··· RECORDS SHOWN ···
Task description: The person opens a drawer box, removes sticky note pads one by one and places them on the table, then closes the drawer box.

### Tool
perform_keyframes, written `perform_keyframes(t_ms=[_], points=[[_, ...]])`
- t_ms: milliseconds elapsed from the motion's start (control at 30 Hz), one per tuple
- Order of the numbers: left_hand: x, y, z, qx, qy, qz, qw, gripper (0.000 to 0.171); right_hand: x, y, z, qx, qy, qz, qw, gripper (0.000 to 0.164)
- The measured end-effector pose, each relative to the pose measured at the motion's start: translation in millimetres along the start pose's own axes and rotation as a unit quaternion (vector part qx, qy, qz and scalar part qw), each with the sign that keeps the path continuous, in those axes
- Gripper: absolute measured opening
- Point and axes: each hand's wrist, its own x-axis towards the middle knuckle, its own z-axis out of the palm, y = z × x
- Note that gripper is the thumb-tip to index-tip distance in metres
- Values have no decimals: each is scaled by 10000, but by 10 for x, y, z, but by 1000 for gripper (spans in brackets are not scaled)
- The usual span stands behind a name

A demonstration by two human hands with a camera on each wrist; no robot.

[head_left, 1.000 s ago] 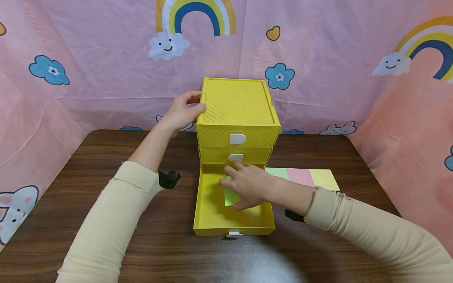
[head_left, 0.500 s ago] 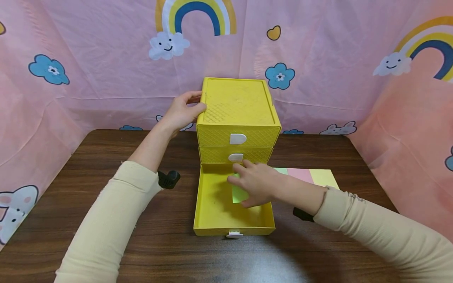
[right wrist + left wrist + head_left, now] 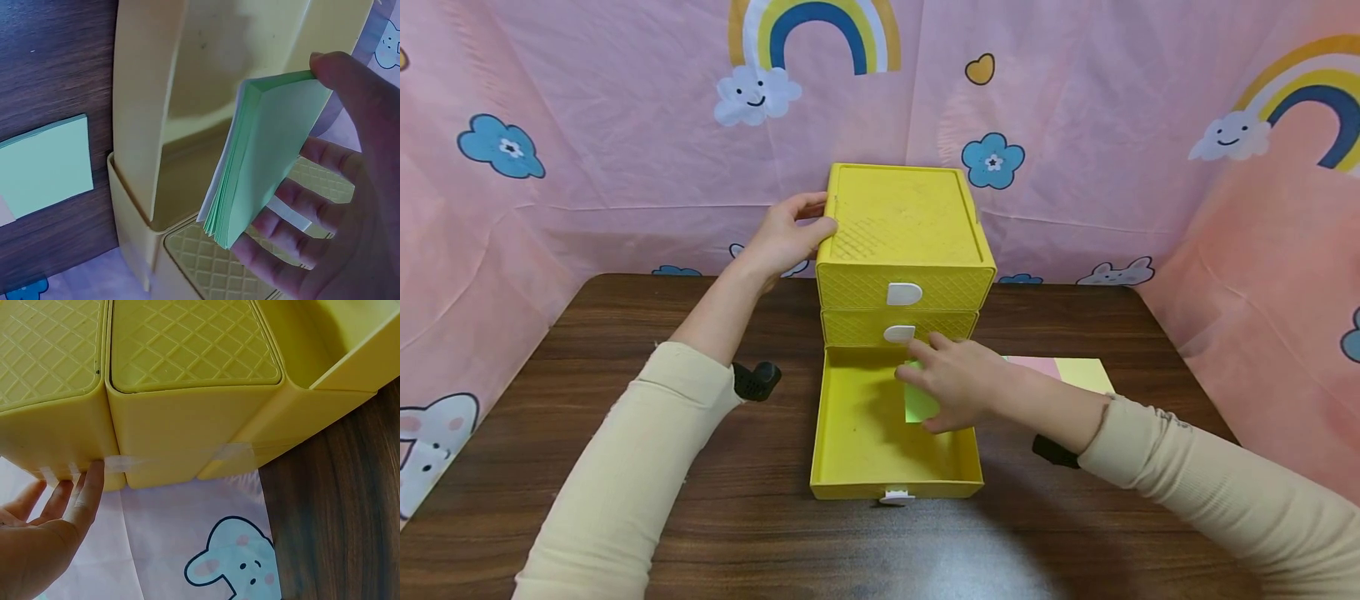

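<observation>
A yellow drawer unit (image 3: pixel 910 217) with white handles stands on the table, its lowest drawer (image 3: pixel 857 450) pulled out. My left hand (image 3: pixel 786 237) rests at the unit's upper left edge, thumb on the top, the other fingers fairly straight against the side wall. Over the right part of the open drawer, my right hand (image 3: pixel 962 379) pinches a green sticky note pad (image 3: pixel 275 137) between thumb and fingertips. In the right wrist view the pad's leaves fan slightly at one corner. The drawer floor in view shows only shadow and small specks.
To the right of the unit, a row of pads lies on the dark wood table (image 3: pixel 737 508): a pink pad (image 3: pixel 1037 364), a yellow pad (image 3: pixel 1082 373) and a green pad (image 3: pixel 47 165). Pink patterned cloth (image 3: pixel 880 125) hangs behind and at both sides.
My right hand has moved to the right and slightly back with the green sticky note pad, toward the drawer's right wall. My left hand and the drawer unit have stayed put.
</observation>
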Motion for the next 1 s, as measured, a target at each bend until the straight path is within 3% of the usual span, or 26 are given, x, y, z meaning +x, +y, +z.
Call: perform_keyframes(t_ms=[200, 500, 1000], points=[[1, 2, 6, -8, 5, 31, 10000, 55, -73, 48, 6, -52, 202, 47, 9998, 59], [2, 0, 9, -18, 28, 10, 10000, 55, -178, 137, 47, -16, 84, 211, 9997, 60], [-3, 0, 2, -22, 12, -25, 10000, 54, -412, 318, 181, 175, 269, 596, 9977, 59]])
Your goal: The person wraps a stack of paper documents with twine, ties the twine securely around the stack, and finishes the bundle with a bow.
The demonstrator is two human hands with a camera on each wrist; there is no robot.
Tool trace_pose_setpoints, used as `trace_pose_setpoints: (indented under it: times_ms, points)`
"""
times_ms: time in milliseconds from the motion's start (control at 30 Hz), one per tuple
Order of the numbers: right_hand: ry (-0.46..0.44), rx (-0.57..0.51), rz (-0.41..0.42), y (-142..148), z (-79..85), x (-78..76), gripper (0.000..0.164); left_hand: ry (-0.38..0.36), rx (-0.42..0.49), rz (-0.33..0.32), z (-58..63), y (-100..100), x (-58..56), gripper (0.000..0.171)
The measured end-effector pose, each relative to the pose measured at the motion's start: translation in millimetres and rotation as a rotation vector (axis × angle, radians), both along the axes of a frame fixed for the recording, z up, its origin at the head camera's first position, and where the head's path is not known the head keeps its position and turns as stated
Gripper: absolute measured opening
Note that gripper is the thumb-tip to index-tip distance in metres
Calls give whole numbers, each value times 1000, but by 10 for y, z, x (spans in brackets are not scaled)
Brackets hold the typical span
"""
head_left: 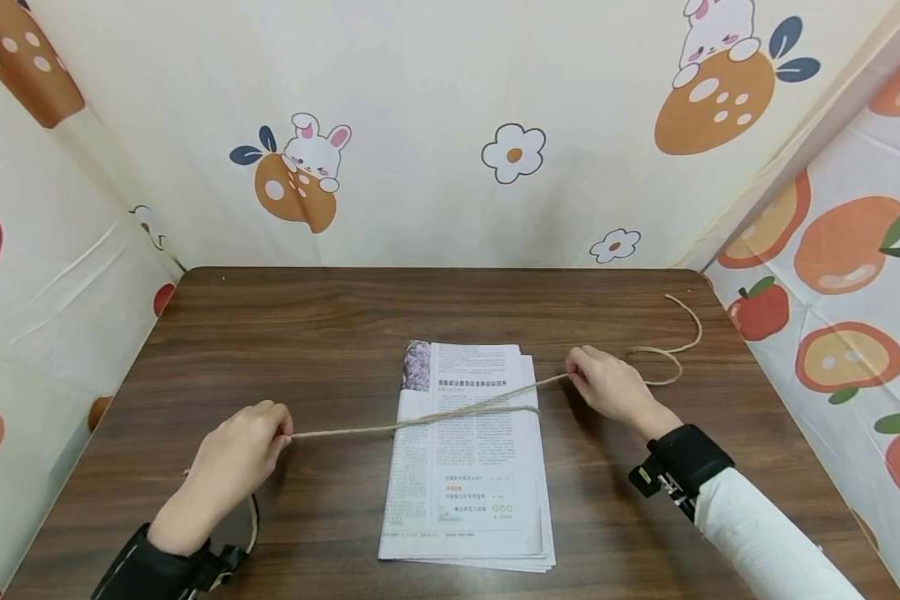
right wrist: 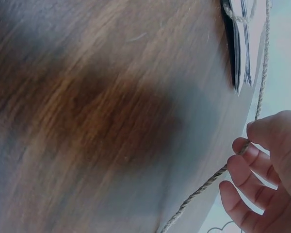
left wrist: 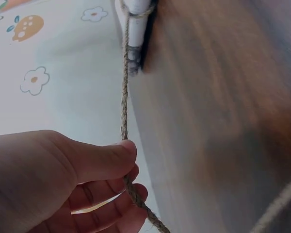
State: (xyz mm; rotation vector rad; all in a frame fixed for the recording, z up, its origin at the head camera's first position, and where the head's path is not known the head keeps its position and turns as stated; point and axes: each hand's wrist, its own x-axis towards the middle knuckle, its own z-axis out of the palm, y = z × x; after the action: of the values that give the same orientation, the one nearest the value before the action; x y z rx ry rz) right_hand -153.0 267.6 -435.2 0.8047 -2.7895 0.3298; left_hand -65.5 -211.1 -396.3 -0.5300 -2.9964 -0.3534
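A stack of folded newspapers (head_left: pixel 480 467) lies on the wooden table, with a twine rope (head_left: pixel 435 417) running across its top and around its right edge. To the left of the stack, my left hand (head_left: pixel 243 450) pinches the rope between thumb and fingers; the left wrist view shows the thumb (left wrist: pixel 106 158) pressed on it. On the other side my right hand (head_left: pixel 611 387) pinches the rope near the stack's upper right. Between the hands the rope is stretched straight. In the right wrist view a slack length of rope (right wrist: pixel 199 189) trails away below the fingers.
The rope's loose end (head_left: pixel 693 333) curls on the table (head_left: pixel 307 317) at the back right. Another stretch of rope (head_left: pixel 253 521) shows beside the left wrist. Printed cloth (head_left: pixel 435 83) hangs behind the table and along both sides.
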Motion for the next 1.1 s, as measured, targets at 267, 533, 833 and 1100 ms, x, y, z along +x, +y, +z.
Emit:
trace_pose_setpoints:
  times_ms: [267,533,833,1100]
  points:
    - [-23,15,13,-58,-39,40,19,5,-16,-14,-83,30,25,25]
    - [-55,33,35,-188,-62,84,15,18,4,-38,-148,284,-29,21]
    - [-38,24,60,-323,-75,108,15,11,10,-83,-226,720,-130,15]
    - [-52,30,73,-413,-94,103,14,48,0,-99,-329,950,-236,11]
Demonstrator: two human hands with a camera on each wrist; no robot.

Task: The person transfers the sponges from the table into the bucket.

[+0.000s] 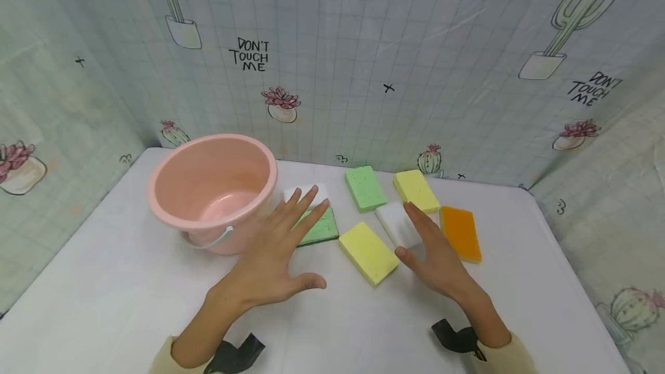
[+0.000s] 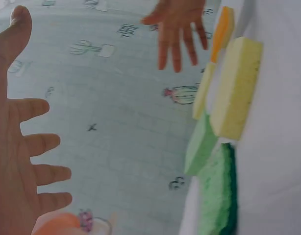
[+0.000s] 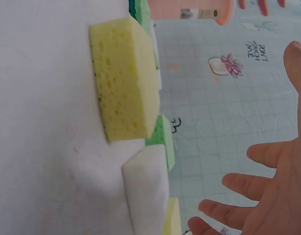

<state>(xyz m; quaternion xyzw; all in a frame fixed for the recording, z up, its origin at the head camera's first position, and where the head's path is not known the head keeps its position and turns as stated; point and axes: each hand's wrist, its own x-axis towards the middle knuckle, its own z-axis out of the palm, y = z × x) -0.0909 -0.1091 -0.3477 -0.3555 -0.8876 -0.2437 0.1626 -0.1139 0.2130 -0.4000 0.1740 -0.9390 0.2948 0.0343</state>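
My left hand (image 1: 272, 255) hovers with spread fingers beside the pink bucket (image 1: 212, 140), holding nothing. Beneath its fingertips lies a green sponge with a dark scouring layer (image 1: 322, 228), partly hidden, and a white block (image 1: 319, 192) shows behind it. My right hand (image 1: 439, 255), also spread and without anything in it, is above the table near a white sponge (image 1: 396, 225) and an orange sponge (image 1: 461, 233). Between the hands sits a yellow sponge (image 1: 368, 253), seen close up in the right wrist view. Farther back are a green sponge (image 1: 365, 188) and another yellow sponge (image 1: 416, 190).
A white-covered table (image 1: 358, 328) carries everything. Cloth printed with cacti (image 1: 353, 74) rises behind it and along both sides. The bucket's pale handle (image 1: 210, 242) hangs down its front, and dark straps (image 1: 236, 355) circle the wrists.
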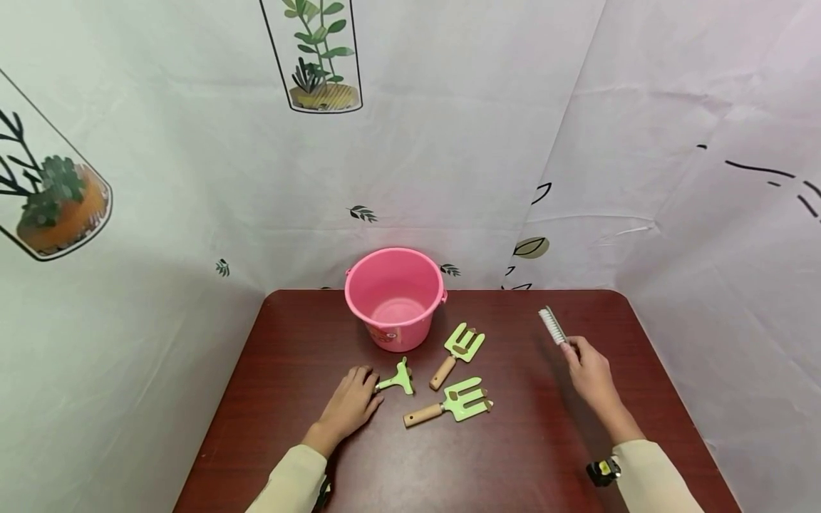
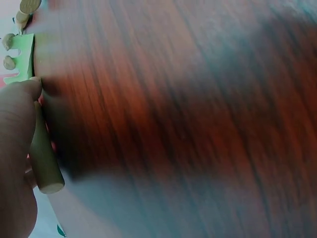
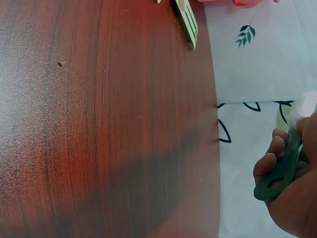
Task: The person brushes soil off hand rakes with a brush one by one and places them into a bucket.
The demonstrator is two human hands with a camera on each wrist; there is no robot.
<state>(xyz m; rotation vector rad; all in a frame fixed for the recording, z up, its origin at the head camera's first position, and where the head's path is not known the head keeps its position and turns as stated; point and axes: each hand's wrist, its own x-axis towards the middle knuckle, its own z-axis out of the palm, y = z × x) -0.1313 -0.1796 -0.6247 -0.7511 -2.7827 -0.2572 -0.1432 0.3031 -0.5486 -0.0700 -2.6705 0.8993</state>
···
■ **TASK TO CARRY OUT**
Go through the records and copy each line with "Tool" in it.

■ **EXPECTED OUTPUT**
### Tool
Tool trace_pose_setpoints, used as `trace_pose_setpoints: (indented under it: times_ms, points)`

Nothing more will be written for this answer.